## What you have to do
Below this sentence is a listing; return exactly its lines from the one with "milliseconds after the" to the one with "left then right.", both kept, and nothing more.
----------------------------------------
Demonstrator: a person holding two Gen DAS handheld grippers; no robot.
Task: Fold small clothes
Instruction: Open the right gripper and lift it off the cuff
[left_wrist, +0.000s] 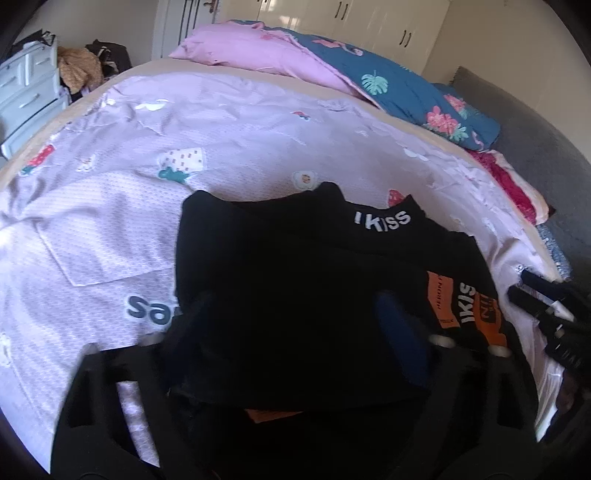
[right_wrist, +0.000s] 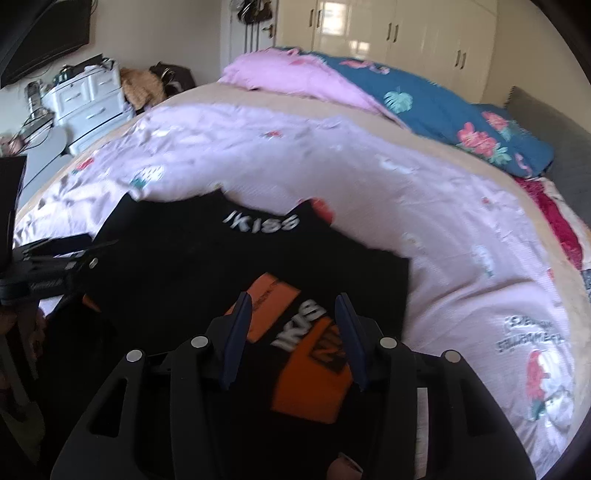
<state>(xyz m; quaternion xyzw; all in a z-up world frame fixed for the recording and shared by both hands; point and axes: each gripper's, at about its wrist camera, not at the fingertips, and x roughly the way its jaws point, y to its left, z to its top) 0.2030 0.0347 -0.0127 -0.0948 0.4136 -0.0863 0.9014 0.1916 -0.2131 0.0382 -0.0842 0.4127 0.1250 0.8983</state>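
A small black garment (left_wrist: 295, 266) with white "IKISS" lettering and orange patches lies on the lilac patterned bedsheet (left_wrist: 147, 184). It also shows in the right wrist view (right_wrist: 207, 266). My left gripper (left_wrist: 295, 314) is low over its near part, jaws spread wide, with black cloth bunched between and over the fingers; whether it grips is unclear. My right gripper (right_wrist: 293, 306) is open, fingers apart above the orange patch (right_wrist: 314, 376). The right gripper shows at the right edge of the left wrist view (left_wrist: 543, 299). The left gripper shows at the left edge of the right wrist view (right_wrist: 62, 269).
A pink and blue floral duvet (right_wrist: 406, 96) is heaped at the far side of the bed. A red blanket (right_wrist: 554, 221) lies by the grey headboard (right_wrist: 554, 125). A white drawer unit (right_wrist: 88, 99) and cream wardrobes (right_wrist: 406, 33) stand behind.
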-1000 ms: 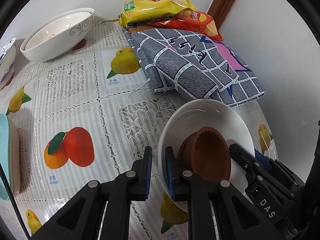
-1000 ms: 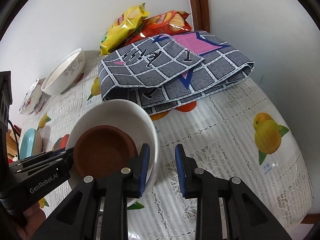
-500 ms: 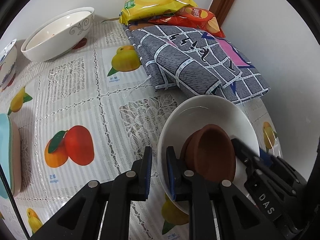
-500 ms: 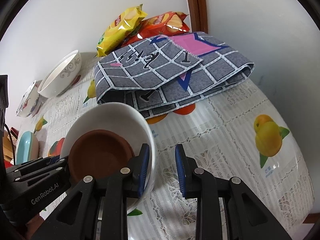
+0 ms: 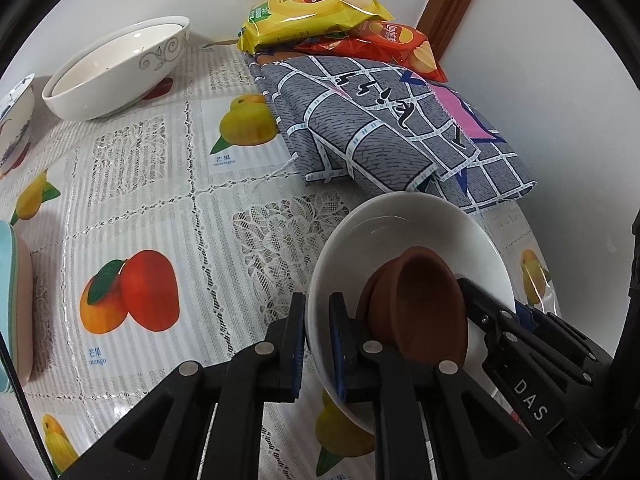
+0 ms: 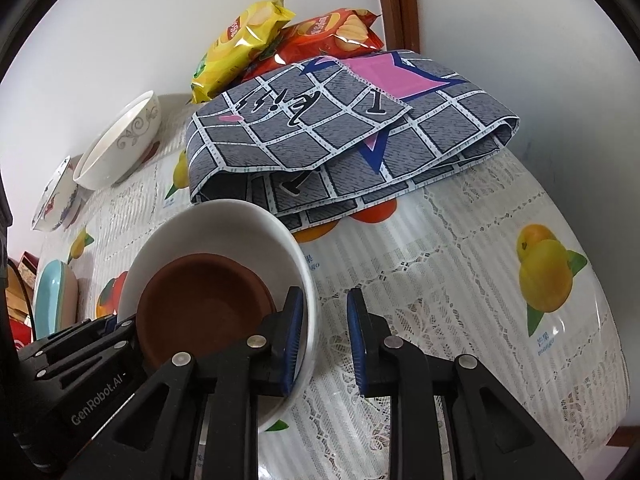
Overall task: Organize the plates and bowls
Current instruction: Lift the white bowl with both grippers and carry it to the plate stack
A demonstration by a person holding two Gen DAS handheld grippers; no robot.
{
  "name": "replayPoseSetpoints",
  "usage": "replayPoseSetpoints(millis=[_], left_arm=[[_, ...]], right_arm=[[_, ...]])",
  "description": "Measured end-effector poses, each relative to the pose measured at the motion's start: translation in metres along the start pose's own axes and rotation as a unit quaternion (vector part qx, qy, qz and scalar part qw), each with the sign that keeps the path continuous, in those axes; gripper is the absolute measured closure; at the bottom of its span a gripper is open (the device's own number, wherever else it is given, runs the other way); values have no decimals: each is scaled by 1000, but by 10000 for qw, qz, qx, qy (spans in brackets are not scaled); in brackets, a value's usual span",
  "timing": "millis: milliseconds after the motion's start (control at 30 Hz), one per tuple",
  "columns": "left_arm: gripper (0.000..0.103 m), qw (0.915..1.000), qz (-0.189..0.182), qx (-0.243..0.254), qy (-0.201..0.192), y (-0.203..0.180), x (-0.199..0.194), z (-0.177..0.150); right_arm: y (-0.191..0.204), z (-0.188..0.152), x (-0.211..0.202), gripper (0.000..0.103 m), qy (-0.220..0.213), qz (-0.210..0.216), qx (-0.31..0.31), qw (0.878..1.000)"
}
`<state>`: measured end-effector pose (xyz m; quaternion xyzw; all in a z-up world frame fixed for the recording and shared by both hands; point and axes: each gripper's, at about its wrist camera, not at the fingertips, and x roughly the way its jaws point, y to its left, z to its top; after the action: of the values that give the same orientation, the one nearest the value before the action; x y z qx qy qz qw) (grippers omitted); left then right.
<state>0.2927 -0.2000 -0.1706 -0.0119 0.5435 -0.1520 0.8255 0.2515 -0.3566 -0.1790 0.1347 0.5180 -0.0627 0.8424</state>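
A white bowl (image 5: 404,224) holds stacked brown clay saucers (image 5: 420,308). It also shows in the right wrist view (image 6: 224,232) with the saucers (image 6: 200,300) inside. My left gripper (image 5: 318,320) is shut on the bowl's left rim. My right gripper (image 6: 324,328) straddles the bowl's right rim, with a wide gap between the outer finger and the rim. The bowl is tilted and held above the table. A large white patterned bowl (image 5: 120,68) stands at the far left, a small floral bowl (image 5: 14,120) beside it, and a teal plate (image 5: 10,304) at the left edge.
A folded grey checked cloth (image 5: 380,128) lies just behind the white bowl, with yellow (image 5: 312,12) and red (image 5: 384,44) chip bags behind it in the corner by the wall. A fruit-print tablecloth (image 5: 160,200) covers the table.
The white bowl with the saucers has moved a little toward the folded cloth and tilted slightly more. Both grippers moved with it.
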Motion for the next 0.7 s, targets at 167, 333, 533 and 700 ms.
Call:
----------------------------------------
## Task result
  "timing": "millis: milliseconds after the motion's start (control at 30 Hz), one per tuple",
  "columns": "left_arm: gripper (0.000..0.103 m), qw (0.915..1.000), qz (-0.189..0.182), qx (-0.243..0.254), qy (-0.201..0.192), y (-0.203..0.180), x (-0.199..0.194), z (-0.177..0.150); right_arm: y (-0.191..0.204), z (-0.188..0.152), x (-0.211..0.202), gripper (0.000..0.103 m), qy (-0.220..0.213), qz (-0.210..0.216), qx (-0.31..0.31), qw (0.878..1.000)"
}
`<state>`: measured end-effector pose (xyz m; quaternion xyzw; all in a z-up world frame fixed for the recording and shared by both hands; point and axes: each gripper's, at about its wrist camera, not at the fingertips, and x roughly the way its jaws point, y to its left, z to its top; after the action: of the values that give the same orientation, the one nearest the value before the action; x y z qx qy qz qw) (grippers omitted); left then right.

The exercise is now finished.